- **Raw data**
* * *
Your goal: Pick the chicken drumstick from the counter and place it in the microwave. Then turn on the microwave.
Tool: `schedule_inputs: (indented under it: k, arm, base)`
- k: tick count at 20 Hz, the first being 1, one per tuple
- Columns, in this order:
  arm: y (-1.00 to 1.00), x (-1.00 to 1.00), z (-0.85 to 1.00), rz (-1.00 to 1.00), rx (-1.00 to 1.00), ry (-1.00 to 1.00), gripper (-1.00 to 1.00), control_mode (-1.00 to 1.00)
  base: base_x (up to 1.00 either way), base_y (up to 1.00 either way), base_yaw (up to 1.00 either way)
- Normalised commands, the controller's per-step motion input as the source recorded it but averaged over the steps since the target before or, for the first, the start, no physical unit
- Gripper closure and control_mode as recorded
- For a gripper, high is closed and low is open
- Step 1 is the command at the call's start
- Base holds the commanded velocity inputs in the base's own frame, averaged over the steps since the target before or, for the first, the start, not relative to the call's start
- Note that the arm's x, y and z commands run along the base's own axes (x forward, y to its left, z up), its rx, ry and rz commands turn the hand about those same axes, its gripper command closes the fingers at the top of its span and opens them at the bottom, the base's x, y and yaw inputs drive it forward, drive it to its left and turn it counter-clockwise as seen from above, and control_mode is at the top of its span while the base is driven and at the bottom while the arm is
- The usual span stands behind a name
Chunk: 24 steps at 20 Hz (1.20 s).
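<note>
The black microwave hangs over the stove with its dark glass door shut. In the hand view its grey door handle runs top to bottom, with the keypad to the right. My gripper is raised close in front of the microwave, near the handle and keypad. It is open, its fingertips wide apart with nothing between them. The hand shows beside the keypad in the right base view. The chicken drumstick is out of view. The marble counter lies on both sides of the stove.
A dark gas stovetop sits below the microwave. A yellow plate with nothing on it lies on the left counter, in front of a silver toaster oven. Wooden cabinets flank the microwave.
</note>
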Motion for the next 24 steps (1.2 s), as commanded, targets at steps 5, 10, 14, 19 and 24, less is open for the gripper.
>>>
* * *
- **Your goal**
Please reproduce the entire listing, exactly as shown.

- **Output for this exercise**
Your goal: Pick the chicken drumstick from the counter and place it in the microwave. Then turn on the microwave.
Tool: `schedule_inputs: (indented under it: k, arm, base)`
- k: tick count at 20 Hz, the first being 1, one per tuple
- Columns, in this order:
  arm: y (-1.00 to 1.00), x (-1.00 to 1.00), z (-0.85 to 1.00), rz (-1.00 to 1.00), rx (-1.00 to 1.00), ry (-1.00 to 1.00), gripper (-1.00 to 1.00), control_mode (-1.00 to 1.00)
  base: base_x (up to 1.00 either way), base_y (up to 1.00 either way), base_yaw (up to 1.00 either way)
- Normalised commands, the controller's per-step motion input as the source recorded it but averaged over the steps since the target before or, for the first, the start, no physical unit
- Gripper closure and control_mode as recorded
- For a gripper, high is closed and low is open
- Step 1 is the command at the call's start
- Base holds the commanded velocity inputs in the base's own frame, averaged over the steps since the target before or, for the first, the start, not relative to the call's start
- Note that the arm's x, y and z commands run along the base's own axes (x forward, y to its left, z up), its rx, ry and rz commands turn the hand about those same axes, its gripper command closes the fingers at the top of its span and opens them at the bottom, the base's x, y and yaw inputs drive it forward, drive it to its left and turn it counter-clockwise as seen from above, and control_mode is at the top of its span while the base is driven and at the bottom while the arm is
- The usual span stands behind a name
Chunk: 24 steps at 20 Hz (1.20 s).
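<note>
The black microwave hangs over the stove with its dark glass door shut. In the hand view its grey door handle runs top to bottom, with the keypad to the right. My gripper is raised close in front of the microwave, near the handle and keypad. It is open, its fingertips wide apart with nothing between them. The hand shows beside the keypad in the right base view. The chicken drumstick is out of view. The marble counter lies on both sides of the stove.
A dark gas stovetop sits below the microwave. A yellow plate with nothing on it lies on the left counter, in front of a silver toaster oven. Wooden cabinets flank the microwave.
</note>
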Motion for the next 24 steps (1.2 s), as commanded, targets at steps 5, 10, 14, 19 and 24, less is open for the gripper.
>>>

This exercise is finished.